- _WHAT IS BEING ASKED_
Everything from the line containing "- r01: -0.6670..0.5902" through the line containing "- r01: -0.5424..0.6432" should be repeated exactly, and nothing else from the data.

- _INPUT DATA_
..............................
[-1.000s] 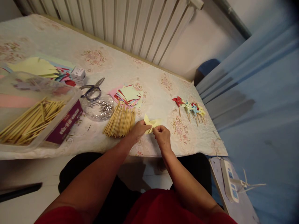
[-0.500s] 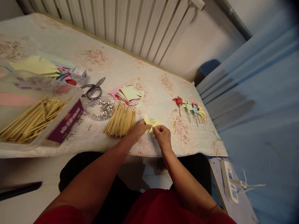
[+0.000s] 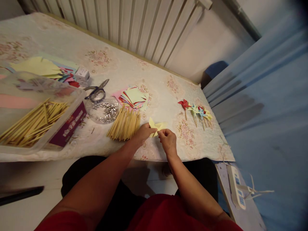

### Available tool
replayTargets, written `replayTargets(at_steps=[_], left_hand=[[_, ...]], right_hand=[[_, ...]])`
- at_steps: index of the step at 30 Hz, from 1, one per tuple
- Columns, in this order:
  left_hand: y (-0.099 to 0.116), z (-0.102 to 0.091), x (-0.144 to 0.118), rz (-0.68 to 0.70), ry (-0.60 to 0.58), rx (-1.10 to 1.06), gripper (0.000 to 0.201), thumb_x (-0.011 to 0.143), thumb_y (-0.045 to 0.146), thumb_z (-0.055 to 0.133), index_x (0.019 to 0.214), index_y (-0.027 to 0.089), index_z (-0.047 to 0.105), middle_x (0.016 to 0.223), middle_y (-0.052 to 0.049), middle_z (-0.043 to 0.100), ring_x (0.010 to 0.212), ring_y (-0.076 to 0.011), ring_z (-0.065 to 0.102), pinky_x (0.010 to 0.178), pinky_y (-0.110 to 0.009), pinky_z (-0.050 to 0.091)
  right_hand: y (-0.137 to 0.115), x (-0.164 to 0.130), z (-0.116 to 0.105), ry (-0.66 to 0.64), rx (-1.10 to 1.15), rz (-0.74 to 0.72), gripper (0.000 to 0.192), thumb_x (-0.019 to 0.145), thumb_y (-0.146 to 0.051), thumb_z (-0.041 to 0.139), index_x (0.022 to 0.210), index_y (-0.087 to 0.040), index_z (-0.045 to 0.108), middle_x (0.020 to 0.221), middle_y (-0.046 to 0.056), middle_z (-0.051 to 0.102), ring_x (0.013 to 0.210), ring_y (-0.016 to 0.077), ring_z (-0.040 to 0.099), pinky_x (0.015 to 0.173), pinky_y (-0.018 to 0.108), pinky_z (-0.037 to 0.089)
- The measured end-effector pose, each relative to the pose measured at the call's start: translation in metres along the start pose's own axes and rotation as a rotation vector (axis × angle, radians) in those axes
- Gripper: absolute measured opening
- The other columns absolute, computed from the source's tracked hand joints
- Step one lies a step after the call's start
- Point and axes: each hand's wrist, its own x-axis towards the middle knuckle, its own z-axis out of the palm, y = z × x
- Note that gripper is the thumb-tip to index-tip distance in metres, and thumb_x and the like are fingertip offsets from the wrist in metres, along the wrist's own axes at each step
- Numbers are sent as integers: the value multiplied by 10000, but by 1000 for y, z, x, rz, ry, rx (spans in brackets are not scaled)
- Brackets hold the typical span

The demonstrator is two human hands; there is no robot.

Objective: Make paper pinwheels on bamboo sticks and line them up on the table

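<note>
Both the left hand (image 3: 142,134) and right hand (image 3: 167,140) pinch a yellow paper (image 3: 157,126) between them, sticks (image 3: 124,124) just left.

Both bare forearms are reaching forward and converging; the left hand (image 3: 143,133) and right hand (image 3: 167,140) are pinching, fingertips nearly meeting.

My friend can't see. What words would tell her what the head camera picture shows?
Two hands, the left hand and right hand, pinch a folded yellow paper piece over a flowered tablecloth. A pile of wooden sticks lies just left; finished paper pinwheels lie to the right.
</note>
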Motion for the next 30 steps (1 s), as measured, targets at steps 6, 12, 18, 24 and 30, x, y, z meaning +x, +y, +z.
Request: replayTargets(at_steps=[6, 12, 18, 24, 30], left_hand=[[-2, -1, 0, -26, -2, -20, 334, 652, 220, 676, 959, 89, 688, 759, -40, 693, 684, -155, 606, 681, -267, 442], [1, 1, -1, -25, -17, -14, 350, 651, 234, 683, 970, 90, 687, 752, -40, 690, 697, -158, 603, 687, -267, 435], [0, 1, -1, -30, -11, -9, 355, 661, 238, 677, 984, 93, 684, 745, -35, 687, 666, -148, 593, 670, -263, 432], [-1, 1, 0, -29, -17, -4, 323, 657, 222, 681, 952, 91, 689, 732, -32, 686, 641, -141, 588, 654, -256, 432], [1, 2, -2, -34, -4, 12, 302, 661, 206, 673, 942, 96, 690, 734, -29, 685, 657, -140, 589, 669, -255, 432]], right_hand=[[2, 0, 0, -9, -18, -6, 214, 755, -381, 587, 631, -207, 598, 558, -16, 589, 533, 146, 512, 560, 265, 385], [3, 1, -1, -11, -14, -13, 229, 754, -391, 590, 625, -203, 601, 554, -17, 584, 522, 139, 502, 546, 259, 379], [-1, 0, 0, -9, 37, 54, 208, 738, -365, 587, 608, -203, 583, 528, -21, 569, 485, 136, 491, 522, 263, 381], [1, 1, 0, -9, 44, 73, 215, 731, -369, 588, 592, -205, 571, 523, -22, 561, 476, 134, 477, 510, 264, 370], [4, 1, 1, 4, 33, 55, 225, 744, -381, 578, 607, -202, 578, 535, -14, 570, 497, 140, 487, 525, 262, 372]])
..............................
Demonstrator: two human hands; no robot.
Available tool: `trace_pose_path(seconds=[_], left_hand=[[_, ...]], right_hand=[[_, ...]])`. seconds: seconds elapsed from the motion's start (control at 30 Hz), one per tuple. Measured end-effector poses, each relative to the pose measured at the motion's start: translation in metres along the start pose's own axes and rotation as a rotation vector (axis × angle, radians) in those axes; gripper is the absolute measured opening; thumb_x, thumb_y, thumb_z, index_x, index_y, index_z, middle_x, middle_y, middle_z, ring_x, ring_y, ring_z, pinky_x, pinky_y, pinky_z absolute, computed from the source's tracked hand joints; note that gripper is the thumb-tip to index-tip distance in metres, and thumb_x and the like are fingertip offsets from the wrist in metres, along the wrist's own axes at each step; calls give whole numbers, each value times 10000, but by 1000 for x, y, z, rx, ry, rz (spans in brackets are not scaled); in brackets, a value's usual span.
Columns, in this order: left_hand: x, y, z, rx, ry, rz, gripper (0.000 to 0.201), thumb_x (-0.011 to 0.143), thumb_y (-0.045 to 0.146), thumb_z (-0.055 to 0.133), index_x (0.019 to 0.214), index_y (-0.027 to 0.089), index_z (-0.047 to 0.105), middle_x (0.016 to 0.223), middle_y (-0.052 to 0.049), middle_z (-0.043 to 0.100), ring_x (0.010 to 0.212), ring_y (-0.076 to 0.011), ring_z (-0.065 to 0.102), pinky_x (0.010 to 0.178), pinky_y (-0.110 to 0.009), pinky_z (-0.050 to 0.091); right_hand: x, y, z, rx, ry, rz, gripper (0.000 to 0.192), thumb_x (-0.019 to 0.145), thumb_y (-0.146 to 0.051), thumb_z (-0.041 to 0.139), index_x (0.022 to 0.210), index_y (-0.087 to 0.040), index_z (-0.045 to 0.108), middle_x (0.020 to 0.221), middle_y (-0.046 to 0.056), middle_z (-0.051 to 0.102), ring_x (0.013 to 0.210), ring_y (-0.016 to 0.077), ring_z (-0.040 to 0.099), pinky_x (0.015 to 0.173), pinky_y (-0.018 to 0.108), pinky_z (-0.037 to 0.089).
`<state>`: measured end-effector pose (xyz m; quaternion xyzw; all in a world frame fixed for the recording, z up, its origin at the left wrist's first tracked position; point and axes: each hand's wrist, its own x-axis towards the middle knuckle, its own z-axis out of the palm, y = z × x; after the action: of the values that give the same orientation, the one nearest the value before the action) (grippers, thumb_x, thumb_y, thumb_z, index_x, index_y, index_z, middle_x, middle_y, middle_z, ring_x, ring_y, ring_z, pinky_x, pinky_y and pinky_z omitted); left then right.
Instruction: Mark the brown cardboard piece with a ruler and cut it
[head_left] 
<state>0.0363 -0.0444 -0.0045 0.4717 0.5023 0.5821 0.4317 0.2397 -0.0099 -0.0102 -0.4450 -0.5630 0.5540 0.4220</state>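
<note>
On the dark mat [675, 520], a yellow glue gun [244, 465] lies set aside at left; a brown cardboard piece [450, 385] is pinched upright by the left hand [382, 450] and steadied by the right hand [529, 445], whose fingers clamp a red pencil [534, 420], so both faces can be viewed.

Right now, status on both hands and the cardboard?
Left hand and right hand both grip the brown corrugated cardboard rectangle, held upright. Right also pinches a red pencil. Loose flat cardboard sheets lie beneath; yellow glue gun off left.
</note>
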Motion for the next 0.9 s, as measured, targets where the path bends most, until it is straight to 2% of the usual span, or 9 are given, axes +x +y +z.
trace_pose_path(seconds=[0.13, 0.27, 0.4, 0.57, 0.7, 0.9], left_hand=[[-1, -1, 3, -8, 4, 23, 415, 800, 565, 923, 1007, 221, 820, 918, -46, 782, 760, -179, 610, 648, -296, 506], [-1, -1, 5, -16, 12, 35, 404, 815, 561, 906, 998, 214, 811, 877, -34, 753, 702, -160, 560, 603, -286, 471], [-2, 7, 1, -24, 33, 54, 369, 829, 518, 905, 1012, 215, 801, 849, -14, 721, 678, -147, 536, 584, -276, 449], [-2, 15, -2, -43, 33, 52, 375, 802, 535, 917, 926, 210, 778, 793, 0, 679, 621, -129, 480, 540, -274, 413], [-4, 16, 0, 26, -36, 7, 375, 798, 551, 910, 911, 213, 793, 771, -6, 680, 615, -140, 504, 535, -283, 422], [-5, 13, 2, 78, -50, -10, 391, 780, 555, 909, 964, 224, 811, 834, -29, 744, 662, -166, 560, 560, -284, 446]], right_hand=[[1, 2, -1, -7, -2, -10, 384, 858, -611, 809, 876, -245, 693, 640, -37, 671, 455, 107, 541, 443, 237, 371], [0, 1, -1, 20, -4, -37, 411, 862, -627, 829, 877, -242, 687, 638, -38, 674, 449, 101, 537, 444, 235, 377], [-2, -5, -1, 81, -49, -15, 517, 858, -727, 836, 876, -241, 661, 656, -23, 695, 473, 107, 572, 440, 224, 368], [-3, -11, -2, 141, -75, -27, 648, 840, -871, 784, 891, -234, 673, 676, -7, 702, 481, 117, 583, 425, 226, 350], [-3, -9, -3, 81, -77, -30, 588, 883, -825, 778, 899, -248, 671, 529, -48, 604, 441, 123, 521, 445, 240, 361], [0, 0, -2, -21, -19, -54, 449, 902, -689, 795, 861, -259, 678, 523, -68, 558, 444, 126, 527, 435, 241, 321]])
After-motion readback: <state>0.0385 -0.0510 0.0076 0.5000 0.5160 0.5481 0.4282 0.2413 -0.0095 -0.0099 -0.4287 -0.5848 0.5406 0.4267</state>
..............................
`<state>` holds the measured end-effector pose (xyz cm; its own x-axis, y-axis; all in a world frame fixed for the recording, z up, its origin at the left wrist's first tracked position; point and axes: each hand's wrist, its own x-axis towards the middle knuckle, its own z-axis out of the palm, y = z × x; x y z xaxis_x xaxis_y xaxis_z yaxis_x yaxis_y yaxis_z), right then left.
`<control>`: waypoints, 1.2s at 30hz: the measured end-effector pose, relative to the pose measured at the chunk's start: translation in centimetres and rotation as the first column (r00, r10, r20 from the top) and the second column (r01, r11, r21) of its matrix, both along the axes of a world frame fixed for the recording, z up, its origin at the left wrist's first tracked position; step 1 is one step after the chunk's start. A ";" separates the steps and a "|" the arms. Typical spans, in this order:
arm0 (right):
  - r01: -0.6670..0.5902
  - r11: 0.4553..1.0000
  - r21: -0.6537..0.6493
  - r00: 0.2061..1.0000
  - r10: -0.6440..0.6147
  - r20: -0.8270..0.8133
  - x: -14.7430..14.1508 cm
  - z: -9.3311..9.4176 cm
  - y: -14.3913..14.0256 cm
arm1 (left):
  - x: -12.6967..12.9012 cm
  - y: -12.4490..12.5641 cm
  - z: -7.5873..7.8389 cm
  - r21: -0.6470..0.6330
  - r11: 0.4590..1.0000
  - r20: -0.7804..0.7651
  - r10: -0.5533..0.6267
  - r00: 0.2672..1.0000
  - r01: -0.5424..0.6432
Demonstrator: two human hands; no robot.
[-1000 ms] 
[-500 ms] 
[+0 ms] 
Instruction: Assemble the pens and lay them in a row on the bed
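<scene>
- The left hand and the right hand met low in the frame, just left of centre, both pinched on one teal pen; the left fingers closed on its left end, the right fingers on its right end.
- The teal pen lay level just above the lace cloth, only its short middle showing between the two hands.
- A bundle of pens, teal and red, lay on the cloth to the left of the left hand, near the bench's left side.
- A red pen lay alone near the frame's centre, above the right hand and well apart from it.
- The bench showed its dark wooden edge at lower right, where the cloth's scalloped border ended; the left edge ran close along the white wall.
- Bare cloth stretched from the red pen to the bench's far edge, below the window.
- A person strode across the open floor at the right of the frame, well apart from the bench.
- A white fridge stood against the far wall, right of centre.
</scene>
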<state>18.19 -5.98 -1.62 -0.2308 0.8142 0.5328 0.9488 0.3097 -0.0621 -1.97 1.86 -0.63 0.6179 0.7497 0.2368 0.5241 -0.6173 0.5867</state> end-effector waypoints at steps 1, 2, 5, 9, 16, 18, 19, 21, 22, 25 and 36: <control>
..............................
- _REPLY_
  - r01: -0.6670..0.5902
  - r11: 0.4553..1.0000
  - r21: -0.6537..0.6493
  - r00: 0.2061..1.0000
  - r10: -0.6440..0.6147
  - r20: -0.8270..0.8133
  - x: -14.7430..14.1508 cm
  - z: -9.3311..9.4176 cm
  - y: -14.3913..14.0256 cm
arm1 (left):
  - x: -12.6967..12.9012 cm
  - y: -12.4490..12.5641 cm
  - z: -7.5873..7.8389 cm
  - r21: -0.6470..0.6330
  - r11: 0.4590..1.0000
  - r20: -0.7804..0.7651
  - r10: -0.5533..0.6267
  - r00: 0.2672..1.0000
  - r01: -0.5424..0.6432

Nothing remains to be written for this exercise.